Microsoft Unveils Phi-2, its AI to Compete with Llama 2 and Gemini
The massive increase in the size of language models has unlocked emerging capabilities, redefining natural language processing.
In recent months the Machine Learning Foundations team at Microsoft Research has released a series of small language models (SLMs) called “Phi”, which have achieved remarkable performance in a variety of tests.
Following Phi-1, which achieved leading performance in Python coding, and Phi-1.5, which excelled in common-sense reasoning and language understanding, Microsoft has just introduced Phi-2, a language model with 2.7 billion parameters that demonstrates outstanding reasoning and language understanding.
Key innovations
The massive increase in the size of language models has unlocked emerging capabilities, redefining natural language processing. The key question is whether emerging skills can be achieved at a smaller scale through strategic choices in training, such as data selection.
Phi models at Microsoft have sought to answer this question, achieving performance comparable to larger scale models. The two main approaches to breaking the conventional scaling laws of language models with Phi-2 are:
- Training data quality: The quality of the training data plays a crucial role in model performance. At Microsoft they have focused on “textbook quality” data, using synthetic datasets created specifically to teach the model common sense reasoning and general knowledge. In addition, the training corpus has been augmented with web data carefully selected for its educational value and content quality.

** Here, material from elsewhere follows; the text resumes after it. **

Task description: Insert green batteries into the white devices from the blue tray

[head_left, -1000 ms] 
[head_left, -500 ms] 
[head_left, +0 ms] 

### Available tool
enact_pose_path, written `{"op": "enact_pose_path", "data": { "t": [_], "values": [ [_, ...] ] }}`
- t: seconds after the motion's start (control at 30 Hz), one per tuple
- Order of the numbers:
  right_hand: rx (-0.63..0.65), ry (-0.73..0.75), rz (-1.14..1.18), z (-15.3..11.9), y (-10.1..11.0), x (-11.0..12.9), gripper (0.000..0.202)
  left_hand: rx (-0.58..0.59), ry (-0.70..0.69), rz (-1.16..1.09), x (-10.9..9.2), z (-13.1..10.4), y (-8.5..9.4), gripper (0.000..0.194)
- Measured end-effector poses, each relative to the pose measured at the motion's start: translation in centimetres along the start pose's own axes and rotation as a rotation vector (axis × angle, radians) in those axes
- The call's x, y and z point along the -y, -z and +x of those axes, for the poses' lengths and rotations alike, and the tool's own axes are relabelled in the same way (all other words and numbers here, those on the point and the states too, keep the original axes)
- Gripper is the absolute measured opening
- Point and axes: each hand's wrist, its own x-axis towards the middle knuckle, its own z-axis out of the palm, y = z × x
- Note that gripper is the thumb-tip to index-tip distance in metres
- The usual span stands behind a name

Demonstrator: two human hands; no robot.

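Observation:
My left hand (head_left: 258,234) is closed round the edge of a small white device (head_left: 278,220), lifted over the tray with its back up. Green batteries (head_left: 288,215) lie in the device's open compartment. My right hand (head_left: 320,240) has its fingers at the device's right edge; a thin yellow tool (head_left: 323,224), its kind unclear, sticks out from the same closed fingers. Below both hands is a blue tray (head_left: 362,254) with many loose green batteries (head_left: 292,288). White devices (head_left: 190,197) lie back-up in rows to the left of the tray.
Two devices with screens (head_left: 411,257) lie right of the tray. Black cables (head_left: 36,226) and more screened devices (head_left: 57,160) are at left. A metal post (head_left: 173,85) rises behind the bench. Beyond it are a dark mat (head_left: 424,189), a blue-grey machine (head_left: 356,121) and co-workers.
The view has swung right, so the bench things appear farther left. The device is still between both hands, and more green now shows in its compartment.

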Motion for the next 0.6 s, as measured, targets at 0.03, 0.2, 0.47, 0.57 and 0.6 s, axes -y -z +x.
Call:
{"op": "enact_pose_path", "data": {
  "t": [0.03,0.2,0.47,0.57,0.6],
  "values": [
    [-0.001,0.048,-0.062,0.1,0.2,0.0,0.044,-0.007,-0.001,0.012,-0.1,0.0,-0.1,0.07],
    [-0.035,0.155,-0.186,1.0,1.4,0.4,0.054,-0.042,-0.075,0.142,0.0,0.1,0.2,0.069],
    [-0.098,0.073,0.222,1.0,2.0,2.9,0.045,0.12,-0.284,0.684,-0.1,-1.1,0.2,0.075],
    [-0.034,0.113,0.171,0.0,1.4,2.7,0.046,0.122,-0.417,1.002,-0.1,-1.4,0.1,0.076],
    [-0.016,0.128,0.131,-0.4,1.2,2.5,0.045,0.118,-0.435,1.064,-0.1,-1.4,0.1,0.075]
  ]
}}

- Knowledge Transfer at Scale: Using innovative techniques it has scaled up from the previous Phi-1.5 model of 1.3 billion parameters, embedding its knowledge into Phi-2 with 2.7 billion parameters. This knowledge transfer not only accelerates training convergence but also clearly improves Phi-2 test scores.
Training details
Phi-2 is a Transformer-based model with a next-word prediction objective, trained on 1.4 billion multi-pass tokens on synthetic and web datasets for NLP and coding. Phi-2 was trained on 96 A100 GPUs over 14 days. Despite not being aligned through human feedback reinforcement learning (RLHF) and not being tuned by instructions, it has been observed to perform more favourably in terms of toxicity and bias compared to existing open source models that did undergo alignment.
Phi-2 has outperformed larger models in several benchmarks, including Mistral and Llama-2. Despite having only 2.7 billion parameters it outperforms larger models by up to 25 times on complex tasks such as coding and mathematics. In addition, Phi-2 compares favourably with the recently announced Google Gemini Nano 2, despite its smaller size.